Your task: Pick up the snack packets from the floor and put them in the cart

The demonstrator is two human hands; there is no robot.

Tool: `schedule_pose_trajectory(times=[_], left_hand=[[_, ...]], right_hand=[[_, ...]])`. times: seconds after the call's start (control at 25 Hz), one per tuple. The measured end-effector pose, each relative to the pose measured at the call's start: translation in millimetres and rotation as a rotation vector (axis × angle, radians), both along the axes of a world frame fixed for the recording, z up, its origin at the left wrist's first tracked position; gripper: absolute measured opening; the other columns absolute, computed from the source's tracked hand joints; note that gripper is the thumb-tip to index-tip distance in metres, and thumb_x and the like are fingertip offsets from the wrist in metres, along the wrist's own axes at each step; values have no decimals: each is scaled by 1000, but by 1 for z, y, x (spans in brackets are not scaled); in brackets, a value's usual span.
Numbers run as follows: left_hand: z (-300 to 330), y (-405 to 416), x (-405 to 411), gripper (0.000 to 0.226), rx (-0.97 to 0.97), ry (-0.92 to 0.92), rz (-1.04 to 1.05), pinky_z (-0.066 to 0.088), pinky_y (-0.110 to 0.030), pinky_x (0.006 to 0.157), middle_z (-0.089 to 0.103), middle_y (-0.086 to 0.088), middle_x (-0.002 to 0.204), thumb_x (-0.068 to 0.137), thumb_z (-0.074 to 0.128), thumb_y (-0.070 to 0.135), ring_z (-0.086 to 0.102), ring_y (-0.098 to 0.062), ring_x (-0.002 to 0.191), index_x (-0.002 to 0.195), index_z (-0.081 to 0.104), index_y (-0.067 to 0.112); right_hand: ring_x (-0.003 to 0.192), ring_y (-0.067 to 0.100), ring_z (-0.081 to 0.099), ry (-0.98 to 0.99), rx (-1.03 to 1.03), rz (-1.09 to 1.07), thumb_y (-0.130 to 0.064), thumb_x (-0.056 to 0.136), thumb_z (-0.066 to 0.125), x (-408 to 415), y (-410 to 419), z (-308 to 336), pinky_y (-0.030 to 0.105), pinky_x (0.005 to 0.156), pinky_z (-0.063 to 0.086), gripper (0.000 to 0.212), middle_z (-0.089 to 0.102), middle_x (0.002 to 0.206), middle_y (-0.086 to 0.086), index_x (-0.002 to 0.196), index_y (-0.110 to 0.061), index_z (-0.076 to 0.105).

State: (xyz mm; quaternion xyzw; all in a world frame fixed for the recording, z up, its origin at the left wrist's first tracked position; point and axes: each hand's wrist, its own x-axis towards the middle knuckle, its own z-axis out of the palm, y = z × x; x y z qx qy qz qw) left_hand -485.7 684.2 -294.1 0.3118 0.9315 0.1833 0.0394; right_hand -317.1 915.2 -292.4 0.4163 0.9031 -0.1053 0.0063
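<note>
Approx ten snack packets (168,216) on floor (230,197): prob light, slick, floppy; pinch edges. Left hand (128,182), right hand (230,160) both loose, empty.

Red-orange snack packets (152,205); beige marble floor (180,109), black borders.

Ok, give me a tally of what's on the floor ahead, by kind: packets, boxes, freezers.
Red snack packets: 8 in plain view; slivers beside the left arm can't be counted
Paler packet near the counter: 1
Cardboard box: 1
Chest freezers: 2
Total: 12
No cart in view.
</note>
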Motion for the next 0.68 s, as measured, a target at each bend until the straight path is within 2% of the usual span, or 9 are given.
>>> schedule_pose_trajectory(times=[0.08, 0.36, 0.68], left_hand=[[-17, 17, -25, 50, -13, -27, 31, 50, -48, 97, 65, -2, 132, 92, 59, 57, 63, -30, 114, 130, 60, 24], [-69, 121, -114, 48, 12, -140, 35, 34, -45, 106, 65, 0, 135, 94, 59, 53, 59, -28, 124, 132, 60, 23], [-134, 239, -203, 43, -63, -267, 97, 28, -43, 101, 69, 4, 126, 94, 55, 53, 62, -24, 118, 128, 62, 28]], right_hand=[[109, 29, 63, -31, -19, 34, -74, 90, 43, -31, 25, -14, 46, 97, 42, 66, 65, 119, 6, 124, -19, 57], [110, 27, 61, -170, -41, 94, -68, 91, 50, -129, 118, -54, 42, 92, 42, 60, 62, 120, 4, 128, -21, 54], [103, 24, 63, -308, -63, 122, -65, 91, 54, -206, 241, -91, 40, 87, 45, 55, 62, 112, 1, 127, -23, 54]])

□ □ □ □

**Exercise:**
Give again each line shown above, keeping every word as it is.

**Your response:**
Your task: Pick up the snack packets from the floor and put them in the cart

The demonstrator is two human hands; there is no robot.

Tool: `schedule_pose_trajectory(times=[_], left_hand=[[_, ...]], right_hand=[[_, ...]])`. times: seconds after the call's start (control at 25 Hz), one per tuple. The measured end-effector pose, each relative to the pose measured at the call's start: translation in millimetres and rotation as a rotation vector (axis × angle, radians), both along the axes of a world frame fixed for the recording, z up, its origin at the left wrist's first tracked position; gripper: absolute measured opening; the other columns absolute, computed from the source's tracked hand joints; note that gripper is the thumb-tip to index-tip distance in metres, and thumb_x and the like are fingertip offsets from the wrist in metres, along the wrist's own axes at each step; values have no decimals: each is scaled by 1000, but by 1 for z, y, x (spans in brackets are not scaled); in brackets, a value's usual span.
Numbers run as follows: left_hand: z (-300 to 330), y (-405 to 416), x (-405 to 411), gripper (0.000 to 0.226), rx (-0.97 to 0.97), ry (-0.92 to 0.92), rz (-1.04 to 1.05), pinky_z (-0.066 to 0.088), pinky_y (-0.110 to 0.030), pinky_x (0.006 to 0.157), middle_z (-0.089 to 0.103), middle_y (-0.086 to 0.088), middle_x (-0.002 to 0.204), thumb_x (-0.068 to 0.137), thumb_z (-0.074 to 0.128), thumb_y (-0.070 to 0.135), ring_z (-0.086 to 0.102), ring_y (-0.098 to 0.062), ring_x (-0.002 to 0.191), index_x (-0.002 to 0.195), index_z (-0.081 to 0.104), index_y (-0.067 to 0.112); right_hand: ring_x (-0.003 to 0.192), ring_y (-0.067 to 0.100), ring_z (-0.081 to 0.099), ry (-0.98 to 0.99), rx (-1.03 to 1.03), rz (-1.09 to 1.07), thumb_y (-0.130 to 0.064), thumb_x (-0.056 to 0.136), thumb_z (-0.066 to 0.125), x (-408 to 415), y (-410 to 419), z (-308 to 336), pinky_y (-0.030 to 0.105), pinky_x (0.005 to 0.156), pinky_z (-0.063 to 0.086), gripper (0.000 to 0.212), middle_z (-0.089 to 0.102), middle_x (0.002 to 0.206), middle_y (-0.086 to 0.086), index_x (-0.002 to 0.196), index_y (-0.110 to 0.061), index_z (-0.076 to 0.105).

State: (xyz mm; quaternion xyzw; all in a world frame fixed for the recording, z up, its origin at the left wrist's first tracked position; point and axes: each hand's wrist, its own x-axis towards the middle knuckle, its own z-axis out of the palm, y = z × x; x y z qx qy qz qw) left_hand -485.7 684.2 -294.1 0.3118 0.9315 0.1833 0.0394; right_hand -317.1 915.2 -292.4 0.4163 0.9031 -0.1053 0.0063
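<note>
Approx ten snack packets (168,216) on floor (230,197): prob light, slick, floppy; pinch edges. Left hand (128,182), right hand (230,160) both loose, empty.

Red-orange snack packets (152,205); beige marble floor (180,109), black borders.

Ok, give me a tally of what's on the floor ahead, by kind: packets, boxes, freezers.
Red snack packets: 8 in plain view; slivers beside the left arm can't be counted
Paler packet near the counter: 1
Cardboard box: 1
Chest freezers: 2
Total: 12
No cart in view.
</note>
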Motion for the next 0.68 s, as measured, a target at each bend until the straight path is within 2% of the usual span, or 9 are given.
>>> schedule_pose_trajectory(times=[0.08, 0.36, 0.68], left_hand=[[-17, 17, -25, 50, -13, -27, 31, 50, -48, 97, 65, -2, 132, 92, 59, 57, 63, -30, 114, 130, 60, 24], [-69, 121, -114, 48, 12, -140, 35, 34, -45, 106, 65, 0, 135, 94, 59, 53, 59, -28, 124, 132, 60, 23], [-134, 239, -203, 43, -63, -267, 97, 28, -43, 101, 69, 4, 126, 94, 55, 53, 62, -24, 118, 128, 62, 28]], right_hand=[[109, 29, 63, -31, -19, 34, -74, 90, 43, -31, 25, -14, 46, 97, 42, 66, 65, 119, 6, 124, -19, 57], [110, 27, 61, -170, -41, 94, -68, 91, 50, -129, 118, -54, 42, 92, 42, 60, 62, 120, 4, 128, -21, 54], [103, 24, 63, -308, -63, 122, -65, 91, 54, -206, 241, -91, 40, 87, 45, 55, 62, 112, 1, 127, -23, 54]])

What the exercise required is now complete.